Hay personas que ceden a las primeras de cambio. Es un ejercicio, es un simulacro, pero en él se reflejan actitudes. Hay quien ha aprendido a perder. Y no le importa hacerlo incluso en el juego. Alguno se conforma con 5 vacas para que se cierre el trato. Ya sé que es un juego, pero, precisamente por eso. ¿Por qué aceptas 5 vacas si el ejercicio te propone (te exige) que no te conforme con menos de 10?, pegunto. La respuesta suele ser de este tipo: “Para llegar a un acuerdo”.

Hay también personas que fracasan en la negociación porque no ceden un ápice en sus pretensiones. Identifican negociación con ganancia. Se atrincheran en sus posiciones y en sus intereses y no hay forma de avanzar ni un milímetro.

He visto muestras de ingenio en la solución del problema. En un grupo, cuando analizamos lo sucedido, contaron lo siguiente: A nosotros nos ha sucedido algo extraordinario. Mientras hemos estado negociando, aunque ha sido poco tiempo, los dos compradores nos hemos enamorado. No hubo problema.

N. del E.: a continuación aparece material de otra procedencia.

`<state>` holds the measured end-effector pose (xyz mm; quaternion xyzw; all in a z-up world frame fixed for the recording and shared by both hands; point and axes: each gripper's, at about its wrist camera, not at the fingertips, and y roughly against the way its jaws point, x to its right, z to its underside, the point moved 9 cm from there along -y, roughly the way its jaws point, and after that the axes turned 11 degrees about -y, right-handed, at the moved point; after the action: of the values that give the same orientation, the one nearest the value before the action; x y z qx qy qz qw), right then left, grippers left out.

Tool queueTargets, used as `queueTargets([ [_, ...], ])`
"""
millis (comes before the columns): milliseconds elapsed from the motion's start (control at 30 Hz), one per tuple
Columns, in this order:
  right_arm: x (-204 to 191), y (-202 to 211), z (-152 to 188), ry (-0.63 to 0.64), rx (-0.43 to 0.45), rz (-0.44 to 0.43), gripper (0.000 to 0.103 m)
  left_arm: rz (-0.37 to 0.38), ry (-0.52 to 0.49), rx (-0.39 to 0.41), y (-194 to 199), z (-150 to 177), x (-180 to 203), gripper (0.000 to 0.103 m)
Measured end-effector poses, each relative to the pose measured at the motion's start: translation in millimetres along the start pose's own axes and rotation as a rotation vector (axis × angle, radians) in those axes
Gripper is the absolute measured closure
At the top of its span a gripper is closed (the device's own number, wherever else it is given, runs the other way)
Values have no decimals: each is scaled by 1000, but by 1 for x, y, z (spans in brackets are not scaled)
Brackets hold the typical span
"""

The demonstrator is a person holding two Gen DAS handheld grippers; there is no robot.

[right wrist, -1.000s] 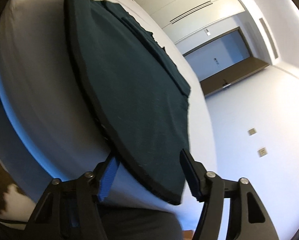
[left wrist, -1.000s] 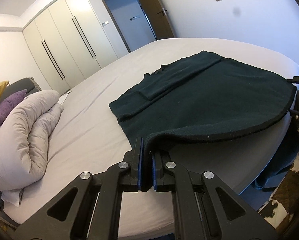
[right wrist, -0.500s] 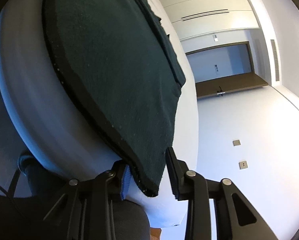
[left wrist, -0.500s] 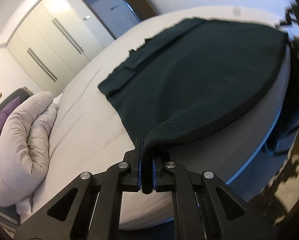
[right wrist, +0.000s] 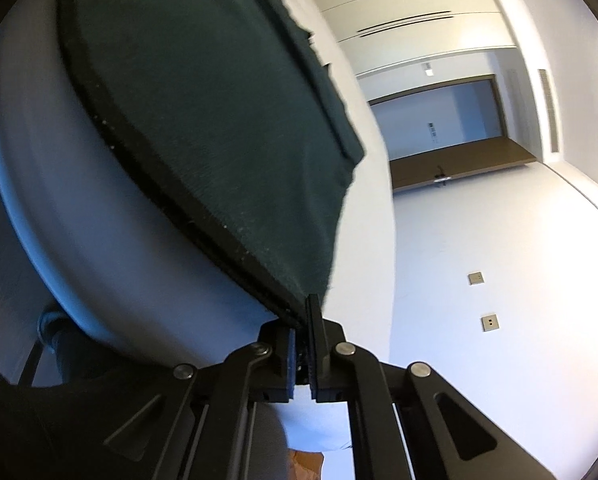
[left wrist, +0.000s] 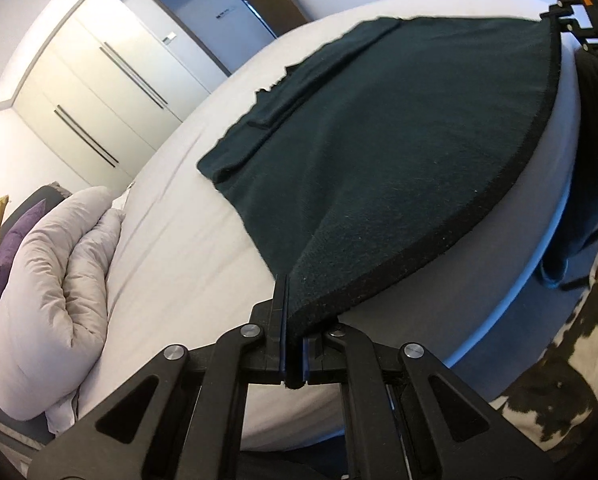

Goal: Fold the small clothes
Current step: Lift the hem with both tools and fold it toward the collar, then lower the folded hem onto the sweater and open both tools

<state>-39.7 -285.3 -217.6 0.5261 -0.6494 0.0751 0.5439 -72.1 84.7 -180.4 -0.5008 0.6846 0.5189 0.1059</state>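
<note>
**Both near corners pinched, hem stretched over the bed edge**

The left gripper has its jaws closed on one near corner of the dark green garment, and the right gripper has its jaws clamped on the other near corner. Held this way, the thick hem runs taut between the two, lifted just off the edge of the bed, which looks like the set-up for carrying that hem up toward the far side in one even fold. The rest of the garment lies flat on the bed (a smaller folded strip shows along its far edge).

The bed has a smooth pale sheet. Beside the garment, at the head of the bed, sits a bunched duvet with a purple cushion behind it. Beyond the bed stand pale wardrobe doors and an open door.
</note>
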Motion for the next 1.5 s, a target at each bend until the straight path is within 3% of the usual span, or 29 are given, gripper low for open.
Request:
queueTargets([
  [300,47,-1,-42,-133,95,31,98,-29,249,90,5,-31,-66,99],
  [533,94,-32,-100,-217,156,15,98,-51,354,152,-18,-74,-134,99],
  [667,117,-62,-135,-229,180,-12,98,-64,355,166,-37,-103,-165,99],
  [1133,148,-197,-232,-247,117,-142,98,-3,348,63,-180,-174,-241,99],
  [1367,138,-255,-278,-242,79,-203,98,62,394,-17,-264,-180,-259,99],
  [1500,119,-280,-277,-254,25,-244,98,113,420,-73,-312,-180,-263,99],
])
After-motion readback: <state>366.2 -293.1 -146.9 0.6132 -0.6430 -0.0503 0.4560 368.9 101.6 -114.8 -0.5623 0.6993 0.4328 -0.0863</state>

Los dos compramos todas las vacas. Somos una única economía.

Es notable la capacidad de argumentación y de persuasión de algunos participantes. El carnicero de un grupo dijo: En la zona donde vivo hay mucha hambre. Los niños mueren por falta de alimento. Si yo compro las vacas contribuiré a solucionar el problema de forma inmediata.

El ejercicio permite también observar cómo es la capacidad de escucha de las participantes. Se puede percibir cómo alguno está más pendiente de preparar la réplica que de escuchar la explicación del interlocutor. La escucha es una tarea humana de enorme profundidad, de enorme dificultad.

Hablar de las bondades de la negociación es una cosa y otra muy diferente ponerla en práctica. Una cosa es poner en marcha procesos de negociación y otra saber cerrarlos con éxito, es decir, con racionalidad y con justicia. A negociar.